5 Strategies To Reduce Tax This Year

Filing your taxes is a job that most people don’t like doing, but unfortunately, there’s no way around it. The least you can do is be smart about it so that you can minimize the amount you end up paying.

Of course, there’s no “one size fits all” answer that applies to everyone. Since circumstances such as income, special needs, health insurance, loans, etc. vary from person to person, different people may be eligible for different methods of tax deduction.

It’s up to you to be aware of all of them and make the decision whether the benefits yielded justify the time, risk, and effort that it requires. It is also most advisable to discuss any plan of action with your financial adviser before putting it into play.

Nevertheless, here are 5 strategies that you can use to reduce tax this year:

1. Donate to Charities

Any donation you make to a charity is automatically tax-deductible, given that the charity organization is IRS-qualified. But if you’re intention isn’t merely to do good, but also to save yourself some tax expense, consider donating securities of long-term assets by using a donor-advised fund.

Even though you receive an immediate tax deduction for the full market value of the item you donate (which can even be carried forward for up to five years, based on certain conditions), it’s not all given away at once, giving you control over timing and amount. Security donated to a donor-advised fund is liquidated, which means the charity of your choice receives money at your discretion.

You can donate a range of assets from bonds and mutual funds to real estate and vested options. While it is fairly easy to do, with the help of a financial institution, you do have to consider the benefit against making such a big donation.


2. Harvest Your Losses

If you’ve come into some sort of large taxable gain during the year, say, by selling a company or some other appreciated asset, you can consider tax harvesting to minimize how much you actually have to pay. Tax harvesting is done by selling a security in order to “create” a loss for tax purposes. You could even possibly cut down your regular income by up to $3,000 in the current year, with the potential to carry on the remaining loss into the future years.

To decide if tax harvesting is the right move for you, you’ll need to consider several factors such as netted capital gains and estimated gains and losses for the year. Tax harvesting is also best suited for those who are looking at changing up asset allocation, rebalance, or diversifying out of a concentrated stock position. And of course, you may not even be eligible for this strategy. The best way to determine this would be to consult your financial adviser.


3. Check Your Tax Withholding

Those that come into a taxable windfall during the year, for example through a significant bonus or commission (or even by being self-employed or selling a stock, a business, etc.) are potentially at risk for being penalized by an underpayment penalty in April.

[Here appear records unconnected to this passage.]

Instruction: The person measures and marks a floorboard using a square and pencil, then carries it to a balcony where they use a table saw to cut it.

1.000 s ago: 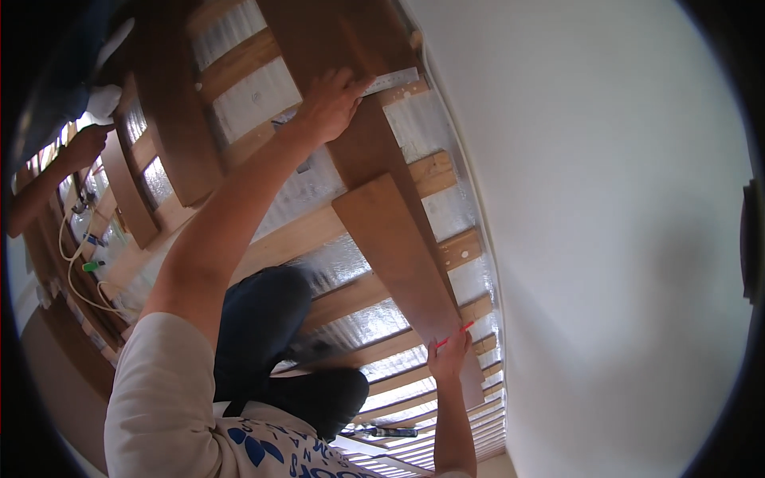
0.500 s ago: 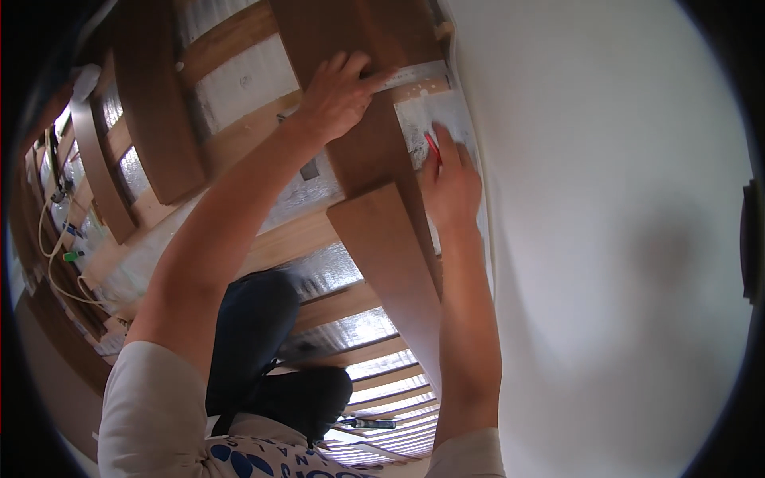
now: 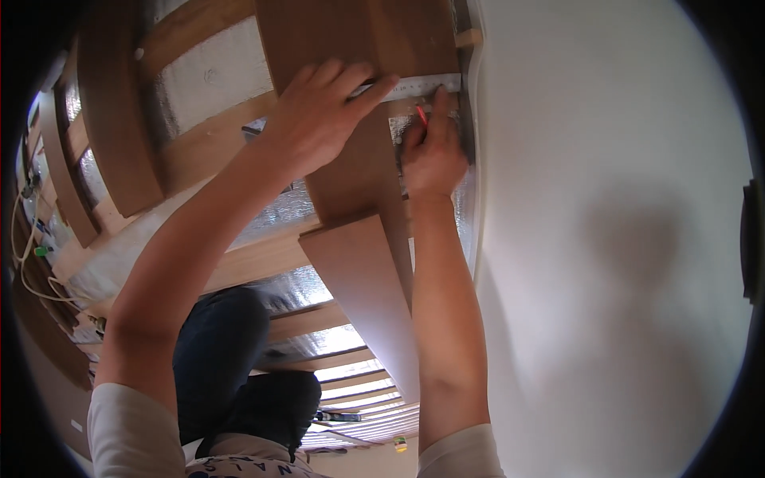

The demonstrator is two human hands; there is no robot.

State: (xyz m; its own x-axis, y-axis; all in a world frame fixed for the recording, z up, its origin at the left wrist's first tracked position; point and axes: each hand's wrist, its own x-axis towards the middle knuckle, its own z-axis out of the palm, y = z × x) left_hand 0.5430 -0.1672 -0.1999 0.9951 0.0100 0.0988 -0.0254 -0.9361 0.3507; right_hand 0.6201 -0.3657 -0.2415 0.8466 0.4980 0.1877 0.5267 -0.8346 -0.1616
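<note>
Half a second on, the right hand [image 3: 434,163] has moved up beside the metal ruler [image 3: 418,88], its index finger extended to the ruler's wall-side end and its grip closed round a red pencil [image 3: 421,116]. The ruler lies along the near edge of the brown floorboard [image 3: 414,36], so both hands are now together there. The left hand [image 3: 315,115] stays over its other end, fingers loosely bent; whether that grip pinches, I cannot tell.

A white wall [image 3: 574,143] fills the right. A pale cable [image 3: 21,269] curves at far left; a dark tool [image 3: 341,417] lies lower down.
</note>
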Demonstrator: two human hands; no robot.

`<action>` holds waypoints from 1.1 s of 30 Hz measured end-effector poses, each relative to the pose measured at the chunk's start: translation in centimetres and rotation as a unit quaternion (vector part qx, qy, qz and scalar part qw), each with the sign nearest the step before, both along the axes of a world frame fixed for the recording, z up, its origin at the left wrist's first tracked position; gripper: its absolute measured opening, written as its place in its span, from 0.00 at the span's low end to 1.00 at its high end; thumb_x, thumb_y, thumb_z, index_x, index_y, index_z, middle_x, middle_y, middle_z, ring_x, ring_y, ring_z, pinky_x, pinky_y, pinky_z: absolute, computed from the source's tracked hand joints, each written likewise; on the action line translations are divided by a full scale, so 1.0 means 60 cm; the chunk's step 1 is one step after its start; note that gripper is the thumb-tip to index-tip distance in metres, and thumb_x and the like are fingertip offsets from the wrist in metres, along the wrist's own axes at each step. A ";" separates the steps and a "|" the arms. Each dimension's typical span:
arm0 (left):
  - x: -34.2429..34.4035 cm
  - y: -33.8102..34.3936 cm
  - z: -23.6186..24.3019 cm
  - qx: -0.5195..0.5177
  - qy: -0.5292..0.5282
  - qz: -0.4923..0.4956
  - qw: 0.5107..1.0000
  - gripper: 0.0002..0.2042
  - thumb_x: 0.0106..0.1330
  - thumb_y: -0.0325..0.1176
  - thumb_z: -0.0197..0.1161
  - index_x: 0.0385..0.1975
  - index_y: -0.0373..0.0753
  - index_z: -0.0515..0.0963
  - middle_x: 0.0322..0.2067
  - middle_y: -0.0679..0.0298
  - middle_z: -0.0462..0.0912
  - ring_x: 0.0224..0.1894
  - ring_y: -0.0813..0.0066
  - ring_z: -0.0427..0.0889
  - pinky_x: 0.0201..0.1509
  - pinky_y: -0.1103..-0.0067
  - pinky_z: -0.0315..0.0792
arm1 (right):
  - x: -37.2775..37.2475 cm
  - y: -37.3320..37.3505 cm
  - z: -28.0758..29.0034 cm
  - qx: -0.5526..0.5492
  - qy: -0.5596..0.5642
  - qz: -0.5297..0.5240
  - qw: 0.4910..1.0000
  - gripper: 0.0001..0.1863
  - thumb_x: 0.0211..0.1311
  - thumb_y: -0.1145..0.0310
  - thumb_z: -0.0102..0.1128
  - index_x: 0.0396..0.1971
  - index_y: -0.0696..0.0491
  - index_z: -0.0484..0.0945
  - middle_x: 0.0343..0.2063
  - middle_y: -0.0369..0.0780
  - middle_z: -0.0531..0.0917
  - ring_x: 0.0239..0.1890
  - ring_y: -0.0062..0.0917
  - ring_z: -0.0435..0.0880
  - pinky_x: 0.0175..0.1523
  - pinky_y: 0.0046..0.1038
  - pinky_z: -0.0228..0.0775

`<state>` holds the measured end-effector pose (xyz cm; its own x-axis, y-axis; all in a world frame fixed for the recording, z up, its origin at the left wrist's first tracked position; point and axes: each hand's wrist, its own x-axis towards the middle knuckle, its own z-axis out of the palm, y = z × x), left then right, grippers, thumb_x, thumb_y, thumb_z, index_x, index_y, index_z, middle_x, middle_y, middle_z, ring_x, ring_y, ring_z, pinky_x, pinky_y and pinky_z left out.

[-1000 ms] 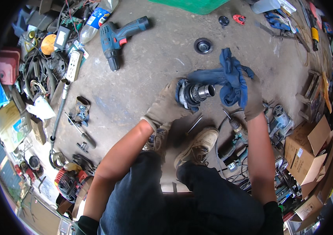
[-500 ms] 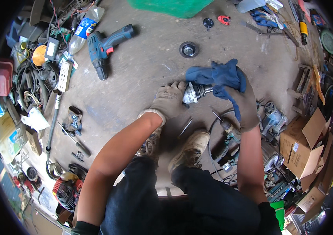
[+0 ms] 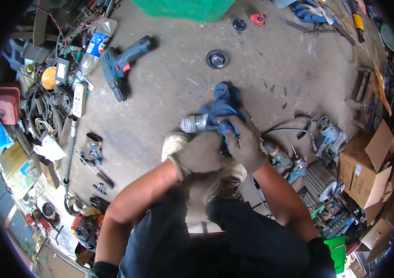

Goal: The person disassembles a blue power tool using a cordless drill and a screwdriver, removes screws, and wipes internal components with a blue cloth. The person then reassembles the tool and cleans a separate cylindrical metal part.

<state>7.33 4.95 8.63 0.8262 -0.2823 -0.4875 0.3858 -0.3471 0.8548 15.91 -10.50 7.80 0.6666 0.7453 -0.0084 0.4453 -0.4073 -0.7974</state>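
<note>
A silver metal part with a ribbed round end (image 3: 188, 124) points left over the floor, its other end wrapped in a crumpled blue cloth (image 3: 225, 107). My right hand (image 3: 247, 144), in a grey-brown work glove, is closed on the cloth around the part. Just below them is my left hand (image 3: 201, 154), gloved alike and slightly blurred. Its fingers run in under the cloth and my right hand, so their grip is hidden.
Beyond my hands lie a cordless drill (image 3: 120, 65), a dark toothed ring (image 3: 217, 59) and a green container (image 3: 187, 9). Corded power tools (image 3: 329, 132) and a cardboard box (image 3: 361, 171) stand right. Cables and parts crowd the left, beside a plastic bottle (image 3: 96, 46).
Both hands have come nearer to my body and closer together, bringing the metal part and cloth along. The left hand has moved off the part's silver end to below the cloth.
</note>
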 end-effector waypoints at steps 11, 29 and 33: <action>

Quarterly tax payments aren’t preventative of you receiving such a penalty, but if you make sure to pay at least 110% of the previous year’s tax liability, you may be able to get away with it.

If you’re self-employed, receive a substantial bonus or commission income, or experienced a taxable windfall in 2019, you could be hit with an underpayment penalty and big tax bill in April. To avoid a nasty surprise, you need to stay on top of your tax withholding. Your financial adviser should be able to help you with this, and you can also use the IRS withholding calculator to see compare your tax payments against your projected tax due date.

4. Max Out Your Retirement Plan

Those that subscribe to the 401(k), 403(b), most 457 plans, or the federal government’s Thrift Savings Plan, the IRS places a maximum contribution limit of $19,000, with an extra $6,000 catch-up contribution allowed for workers over the age of 50. Similarly, the maximum contribution to a SIMPLE IRA or SIMPLE 401(k) plan is $13,000 this year with a $3,000 catch-up contribution for those over age 50.

Making an investment towards your retirement through plans sponsored by your employer is one of the best ways to reduce your taxable income, especially for the regular employee with a single income.


5. Give Yourself a Bonus

If you’re a business owner, you could reduce your taxable income by giving yourself a bonus by the end of the year. This will increase your employer-side retirement funding. Although this strategy for reducing taxes has different restrictions in place depending on the type of business owner you are (sole proprietor, partnership, etc.) and the type of retirement plan you are subscribed to (the likes of which were discussed previously), it is an option that is worth considering.